The double-bill at the Edinburgh Castle from Lucky Hearts has a swing at describing some aspects of the masculine. Shadowboxing, a fine monodrama by Michael Gaddes, is given a punchy physicality by Dushyant Kumar, as a young prize fighter faces his gay sexuality. Adapted from Benedict Eroteev’s novel of the same name, From Moscow to Petushki is a narrative of a Russian existentialist making the last train journey of his life. Tortured, alcoholic, neurotically sensitive, it is the portrait of a hobo intellectual, vigorously performed and deftly staged by director Doug Leonard with astute use of video and some edgy music from Andrew Tranter.

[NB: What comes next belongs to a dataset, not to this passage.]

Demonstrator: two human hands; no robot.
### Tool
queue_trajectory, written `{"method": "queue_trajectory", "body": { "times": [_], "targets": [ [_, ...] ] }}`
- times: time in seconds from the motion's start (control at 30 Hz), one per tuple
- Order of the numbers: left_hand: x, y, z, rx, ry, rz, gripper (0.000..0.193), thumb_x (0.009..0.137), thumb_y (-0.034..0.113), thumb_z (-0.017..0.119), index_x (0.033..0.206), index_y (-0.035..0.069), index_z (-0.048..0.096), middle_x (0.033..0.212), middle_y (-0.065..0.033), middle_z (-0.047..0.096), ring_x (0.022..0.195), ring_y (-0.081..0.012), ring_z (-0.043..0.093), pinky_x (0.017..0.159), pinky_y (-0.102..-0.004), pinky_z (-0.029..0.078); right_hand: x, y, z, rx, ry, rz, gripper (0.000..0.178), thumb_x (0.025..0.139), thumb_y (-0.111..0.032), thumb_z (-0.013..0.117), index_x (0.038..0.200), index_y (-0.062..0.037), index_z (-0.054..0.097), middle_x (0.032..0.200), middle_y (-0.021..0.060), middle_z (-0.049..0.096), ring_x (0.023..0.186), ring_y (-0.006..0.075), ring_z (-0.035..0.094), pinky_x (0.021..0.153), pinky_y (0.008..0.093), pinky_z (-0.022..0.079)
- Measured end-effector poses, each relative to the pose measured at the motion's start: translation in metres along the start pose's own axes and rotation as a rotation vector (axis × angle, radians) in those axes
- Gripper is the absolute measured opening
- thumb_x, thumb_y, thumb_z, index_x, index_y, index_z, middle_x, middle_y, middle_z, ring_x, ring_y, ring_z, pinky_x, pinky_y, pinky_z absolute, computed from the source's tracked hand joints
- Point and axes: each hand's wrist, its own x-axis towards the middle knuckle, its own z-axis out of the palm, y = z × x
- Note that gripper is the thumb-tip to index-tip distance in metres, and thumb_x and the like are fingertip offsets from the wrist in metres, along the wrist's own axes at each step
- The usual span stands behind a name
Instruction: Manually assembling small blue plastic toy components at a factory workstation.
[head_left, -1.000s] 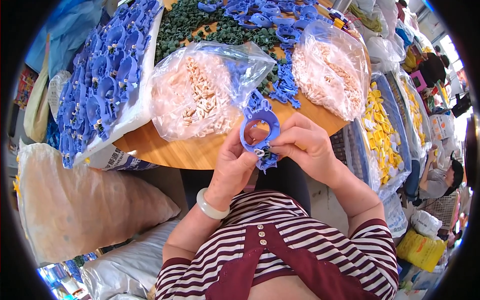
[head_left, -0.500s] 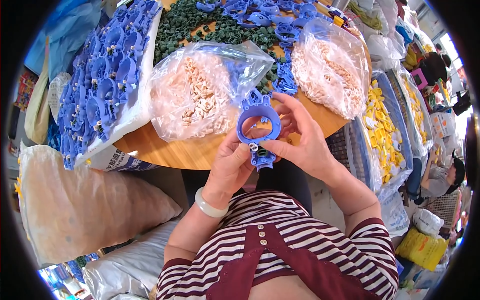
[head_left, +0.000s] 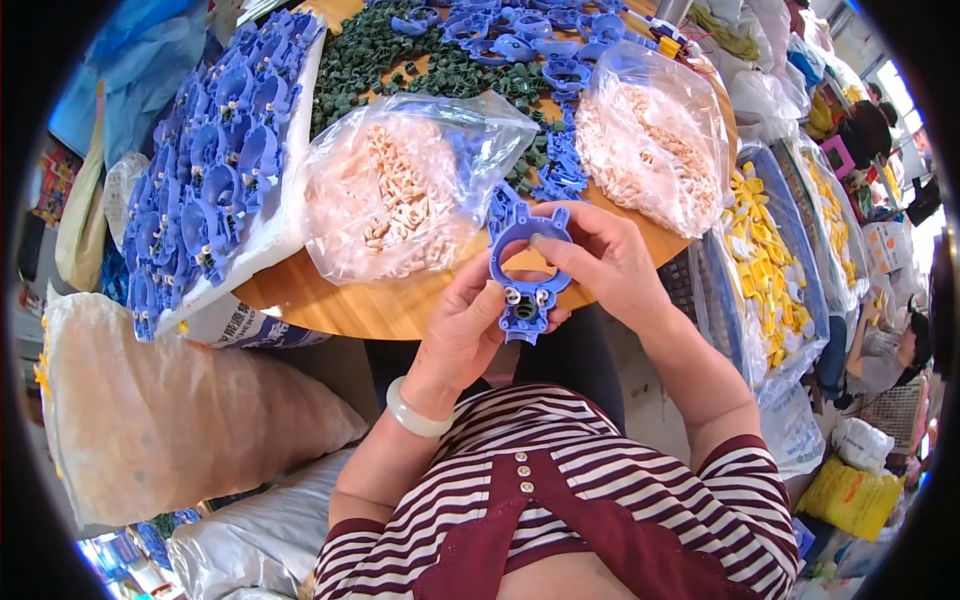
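Our right hand (head_left: 612, 262) now grips the blue ring part (head_left: 522, 226) higher up, our left hand (head_left: 462, 325) grips its lower side; squeezing unevenly could unseat the white pieces (head_left: 513, 296)

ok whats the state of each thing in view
Blue ring part: held in both hands
Left hand: gripping its lower left
Right hand: gripping its upper rim
Left clear bag: holding pale pieces
Right clear bag: holding pale pieces
Green pieces: scattered loose
Yellow pieces: heaped
White board: loaded
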Motion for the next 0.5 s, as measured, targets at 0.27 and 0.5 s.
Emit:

The most ambitious and rewarding show this week is Blueprint’s production of Howard Barker’s Wounds to the Face. Elegantly designed in Rear Window style by Imogen Thomas, with confident direction from Benedict Andrews, this fragmentary play is Howard Barker at his confrontational best. The human face is examined as a site of identity, power and erotics -and with relentless Artaudian economy Blueprint create a succession of chilling and diplacing images. A war veteran has lost his face in a mine explosion, a political demagogue creates the face of tyranny, a surgeon is tried for crimes against the integrity of the face, a painter is blinded for accurately painting the phiz of his emperor. Blueprint’s intelligent cogent production deserves a return season.

And also in the Fringe- as well as fronting sessions at Writers’ Week- Demon Dog James Ellroy is touring his literary medicine show. The distinguished crime writer, author of the LA Quartet and recently, Time magazine’s book of 1995, American Tabloid is doing a whistlestop show of readings, spruiking and hipster vogueing. Accompanied by The Jackson Code, Mark Snarski’s tasty seven piece band from Sydney, Ellroy pitches his view of the American psychosis. Parlaying his retro-crime narrative style to the stage Ellroy gives us the best crimes of his generation, destroyed by madness and the perfidy of the LA cops. It’s a great show, hepcats, full of bravura, spilled beans and reminders of the quality of his sinewy prose.

The Australian, Arts on Friday, March 3, 1996.